» Data to use:
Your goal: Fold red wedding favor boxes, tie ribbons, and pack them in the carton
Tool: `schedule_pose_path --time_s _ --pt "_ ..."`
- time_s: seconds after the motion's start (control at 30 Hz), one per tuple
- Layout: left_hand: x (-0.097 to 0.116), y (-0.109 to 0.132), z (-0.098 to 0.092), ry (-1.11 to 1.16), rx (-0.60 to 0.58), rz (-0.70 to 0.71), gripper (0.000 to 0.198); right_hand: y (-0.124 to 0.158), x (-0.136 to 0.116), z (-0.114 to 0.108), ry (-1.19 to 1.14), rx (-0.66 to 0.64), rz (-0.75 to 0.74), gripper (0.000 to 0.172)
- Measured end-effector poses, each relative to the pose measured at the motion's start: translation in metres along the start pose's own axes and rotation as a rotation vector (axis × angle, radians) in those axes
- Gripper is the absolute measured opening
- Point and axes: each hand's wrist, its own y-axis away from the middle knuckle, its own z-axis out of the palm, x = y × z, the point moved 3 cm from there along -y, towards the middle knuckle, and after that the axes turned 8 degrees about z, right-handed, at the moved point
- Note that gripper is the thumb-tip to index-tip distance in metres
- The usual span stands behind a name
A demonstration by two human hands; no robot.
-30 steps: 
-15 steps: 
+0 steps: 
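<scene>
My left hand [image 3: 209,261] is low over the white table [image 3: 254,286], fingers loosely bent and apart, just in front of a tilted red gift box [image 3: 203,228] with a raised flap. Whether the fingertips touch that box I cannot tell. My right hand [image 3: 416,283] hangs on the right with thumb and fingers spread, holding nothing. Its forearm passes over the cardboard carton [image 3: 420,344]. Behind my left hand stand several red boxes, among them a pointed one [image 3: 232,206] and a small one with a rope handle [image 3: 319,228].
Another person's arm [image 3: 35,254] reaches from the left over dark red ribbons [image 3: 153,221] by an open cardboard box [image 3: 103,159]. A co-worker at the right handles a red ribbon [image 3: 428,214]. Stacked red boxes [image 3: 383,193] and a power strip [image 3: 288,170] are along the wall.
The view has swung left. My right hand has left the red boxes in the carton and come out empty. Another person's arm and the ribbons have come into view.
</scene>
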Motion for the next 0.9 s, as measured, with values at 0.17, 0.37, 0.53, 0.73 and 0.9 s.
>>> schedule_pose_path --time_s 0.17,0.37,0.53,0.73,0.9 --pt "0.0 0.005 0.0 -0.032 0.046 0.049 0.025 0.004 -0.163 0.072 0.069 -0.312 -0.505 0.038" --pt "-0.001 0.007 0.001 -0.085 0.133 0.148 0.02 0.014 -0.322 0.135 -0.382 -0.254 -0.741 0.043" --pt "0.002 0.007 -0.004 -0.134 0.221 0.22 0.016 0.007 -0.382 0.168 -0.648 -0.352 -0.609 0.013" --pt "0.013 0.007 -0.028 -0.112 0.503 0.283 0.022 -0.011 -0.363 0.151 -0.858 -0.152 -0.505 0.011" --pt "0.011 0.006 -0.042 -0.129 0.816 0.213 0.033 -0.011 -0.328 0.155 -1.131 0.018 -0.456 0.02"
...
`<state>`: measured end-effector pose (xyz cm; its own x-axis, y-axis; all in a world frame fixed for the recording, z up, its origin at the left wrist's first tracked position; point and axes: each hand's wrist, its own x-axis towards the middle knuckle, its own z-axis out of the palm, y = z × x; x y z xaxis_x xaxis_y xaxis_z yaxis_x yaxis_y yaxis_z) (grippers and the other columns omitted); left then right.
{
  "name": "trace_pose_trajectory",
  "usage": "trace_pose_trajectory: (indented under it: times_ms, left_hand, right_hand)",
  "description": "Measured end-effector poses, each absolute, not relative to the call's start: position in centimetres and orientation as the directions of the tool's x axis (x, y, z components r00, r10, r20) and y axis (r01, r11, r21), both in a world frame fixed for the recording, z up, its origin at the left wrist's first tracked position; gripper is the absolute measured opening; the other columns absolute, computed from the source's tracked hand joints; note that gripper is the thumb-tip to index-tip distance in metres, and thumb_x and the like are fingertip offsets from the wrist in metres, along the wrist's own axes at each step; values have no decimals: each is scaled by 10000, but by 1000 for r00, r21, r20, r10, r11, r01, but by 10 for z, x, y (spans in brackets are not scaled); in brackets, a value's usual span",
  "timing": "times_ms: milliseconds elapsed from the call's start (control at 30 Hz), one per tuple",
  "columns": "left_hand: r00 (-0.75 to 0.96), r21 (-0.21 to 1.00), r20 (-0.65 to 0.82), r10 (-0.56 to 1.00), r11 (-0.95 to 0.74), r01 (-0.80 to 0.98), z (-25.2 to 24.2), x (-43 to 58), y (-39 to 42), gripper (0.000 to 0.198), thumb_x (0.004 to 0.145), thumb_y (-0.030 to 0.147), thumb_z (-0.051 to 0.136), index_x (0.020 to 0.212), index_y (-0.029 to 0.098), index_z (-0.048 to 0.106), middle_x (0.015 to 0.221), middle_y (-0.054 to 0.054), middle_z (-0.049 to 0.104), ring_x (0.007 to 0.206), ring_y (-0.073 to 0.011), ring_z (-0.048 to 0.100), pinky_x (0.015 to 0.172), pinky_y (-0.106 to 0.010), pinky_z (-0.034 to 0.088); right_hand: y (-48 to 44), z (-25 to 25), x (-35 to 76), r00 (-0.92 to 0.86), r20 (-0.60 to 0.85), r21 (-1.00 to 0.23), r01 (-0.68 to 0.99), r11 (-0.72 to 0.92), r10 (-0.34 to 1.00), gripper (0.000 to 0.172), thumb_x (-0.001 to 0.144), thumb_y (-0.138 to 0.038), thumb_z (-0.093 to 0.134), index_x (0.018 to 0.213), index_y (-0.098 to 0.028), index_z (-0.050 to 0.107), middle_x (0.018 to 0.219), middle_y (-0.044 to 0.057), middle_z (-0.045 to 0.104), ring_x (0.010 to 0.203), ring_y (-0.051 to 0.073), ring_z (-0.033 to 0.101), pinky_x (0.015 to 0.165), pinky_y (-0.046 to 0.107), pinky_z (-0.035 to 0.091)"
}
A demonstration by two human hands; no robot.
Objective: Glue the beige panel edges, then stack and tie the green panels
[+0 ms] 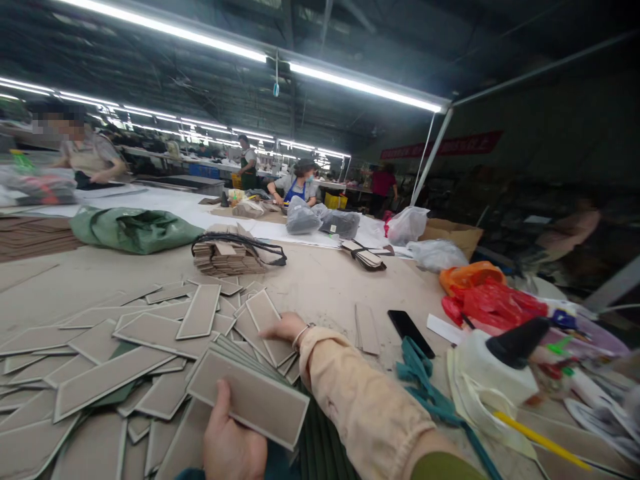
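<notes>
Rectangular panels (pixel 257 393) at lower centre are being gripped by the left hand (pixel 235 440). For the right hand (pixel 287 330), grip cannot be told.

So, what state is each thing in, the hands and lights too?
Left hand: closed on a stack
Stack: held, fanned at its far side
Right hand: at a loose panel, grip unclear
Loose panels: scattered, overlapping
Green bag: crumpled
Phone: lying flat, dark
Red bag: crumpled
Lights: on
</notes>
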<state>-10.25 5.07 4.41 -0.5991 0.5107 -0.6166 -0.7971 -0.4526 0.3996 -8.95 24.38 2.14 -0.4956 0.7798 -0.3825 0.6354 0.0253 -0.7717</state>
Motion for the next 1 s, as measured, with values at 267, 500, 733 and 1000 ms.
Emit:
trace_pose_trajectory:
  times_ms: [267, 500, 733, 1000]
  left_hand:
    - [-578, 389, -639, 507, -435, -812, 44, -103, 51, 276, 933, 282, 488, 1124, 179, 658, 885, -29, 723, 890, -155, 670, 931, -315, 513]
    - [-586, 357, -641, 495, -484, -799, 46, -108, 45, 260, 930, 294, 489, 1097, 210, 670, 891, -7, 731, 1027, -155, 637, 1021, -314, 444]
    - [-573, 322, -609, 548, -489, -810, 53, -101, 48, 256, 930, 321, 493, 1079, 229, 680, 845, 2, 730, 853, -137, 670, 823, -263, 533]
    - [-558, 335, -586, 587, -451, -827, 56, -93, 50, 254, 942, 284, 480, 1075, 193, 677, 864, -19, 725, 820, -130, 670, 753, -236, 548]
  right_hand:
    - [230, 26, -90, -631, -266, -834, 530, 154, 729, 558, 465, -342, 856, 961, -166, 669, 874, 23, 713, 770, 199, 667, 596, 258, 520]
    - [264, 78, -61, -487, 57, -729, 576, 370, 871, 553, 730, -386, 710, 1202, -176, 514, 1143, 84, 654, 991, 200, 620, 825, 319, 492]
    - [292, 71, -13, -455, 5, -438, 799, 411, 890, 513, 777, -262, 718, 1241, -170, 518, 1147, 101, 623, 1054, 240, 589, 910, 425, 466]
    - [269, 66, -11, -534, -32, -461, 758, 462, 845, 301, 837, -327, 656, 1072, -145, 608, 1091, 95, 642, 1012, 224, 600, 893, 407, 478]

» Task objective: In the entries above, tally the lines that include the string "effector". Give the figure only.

» Task answer: 3